Hacker Newsnew | past | comments | ask | show | jobs | submitlogin

So, in about 30 years when the majority of the CPUs have this, we can use it. Assuming intel does not gate this just to XEON for no reason whatsoever, like they did to AVX512?


Performance-intensive code (hot loops) could be compiled multiple times for each architecture extension and switched with CPUID. That's how all the various SSE and AVX extensions were rolled out in multimedia code.

AFAIK there was AVX512 in higher-end desktop SKUs, but not the latest E-core designs in Intel's client chips. The main problems are that:

- Operations at 512-bit register widths have significant power draw. Intel chips that support AVX512 have to downclock themselves on AVX512 workloads until their voltage regulators have boosted up to a higher voltage.

- The AVX512 register file is too big to physically fit in the E-core[0] footprint.
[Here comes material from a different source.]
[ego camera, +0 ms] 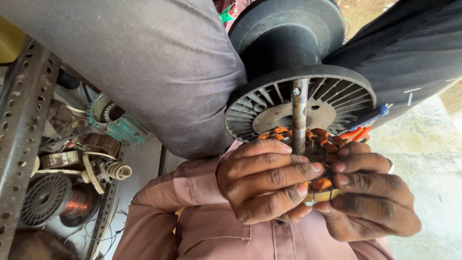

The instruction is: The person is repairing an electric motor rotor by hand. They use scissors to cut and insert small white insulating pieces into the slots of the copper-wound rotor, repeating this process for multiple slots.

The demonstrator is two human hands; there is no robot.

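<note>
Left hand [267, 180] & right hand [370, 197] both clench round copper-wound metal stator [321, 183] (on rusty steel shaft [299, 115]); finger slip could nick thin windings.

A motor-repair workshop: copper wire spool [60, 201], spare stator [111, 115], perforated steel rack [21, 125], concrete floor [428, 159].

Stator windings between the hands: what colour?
Copper-orange windings, seen in the head view, held by both hands.
</note>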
Incidentally I do remember Linus Torvalds specifically complaining that AVX512 was being used to implement memcpy in gcc, because it meant running certain programs would lower system performance. So these new architectures tend to be used a lot sooner than the time it takes for it to be safe to make them your minimum compile target.
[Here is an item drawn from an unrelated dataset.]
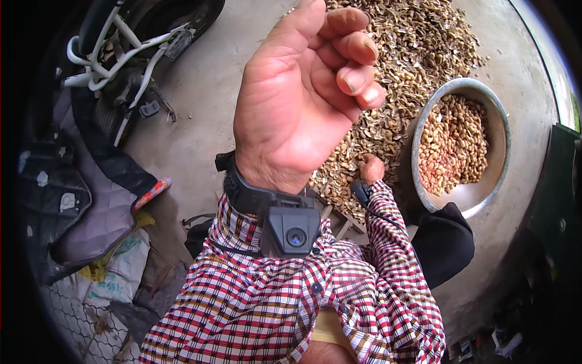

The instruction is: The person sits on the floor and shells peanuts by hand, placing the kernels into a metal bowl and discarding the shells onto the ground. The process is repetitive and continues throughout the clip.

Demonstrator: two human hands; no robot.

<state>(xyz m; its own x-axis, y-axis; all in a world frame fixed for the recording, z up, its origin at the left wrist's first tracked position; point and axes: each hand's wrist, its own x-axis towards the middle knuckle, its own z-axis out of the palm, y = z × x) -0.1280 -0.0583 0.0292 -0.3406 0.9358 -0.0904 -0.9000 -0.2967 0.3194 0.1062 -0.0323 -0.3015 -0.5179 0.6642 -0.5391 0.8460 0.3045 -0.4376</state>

[0] The BIOS on my Framework laptop refers to these as "Atom cores" - no clue if the current E-core design is derived from Atom or if this is a miscommunication or nickname AMI picked.


No, operations at 512-bit register widths do not have significant power draw, as demonstrated by AMD Zen 4.

What has significant power draw is the use of double 512-bit floating-point multipliers, as implemented in the Intel server CPUs (though one core with such multipliers draws significantly less power than two cores having the same throughput).

AMD uses only double 256-bit floating-point multipliers and in general it uses exactly the same execution units for both 256-bit and 512-bit operations, so the AVX-512 operations do not increase the power draw even when they use 512-bit registers.

Also the AVX512 register file is not too big to physically fit in the E-core. Even if the AVX512 register file is 4 times greater than the AVX register file, the E-cores have much a much larger register file used to rename the architecturally visible registers.

Despite these facts, Intel still believes that implementing the full AVX-512 ISA in the E-cores is too expensive, so they have created this new specification of AVX10/256, which is just a subset of AVX-512 including the instructions with an operand size up to 256 bits, and which will be implemented in all future E-cores after some date, perhaps starting in 2025.


Yes, E-cores are Atom cores. You can tell because they have -mont in the codename.


Moreover, besides their history, the E-cores continue to be sold using the Atom brand, for instance "Intel Atom® x7425E" (the industrial variant of the Intel N100, one of the Alder Lake N models).


Modern compilers already allow for conditional code execution depending on CPU sets, and at least in what concerns JVM implementations and the CLR, their JITs are clever enough to already use parts of AVX512, while they are not perfect, it is better than not using them at all.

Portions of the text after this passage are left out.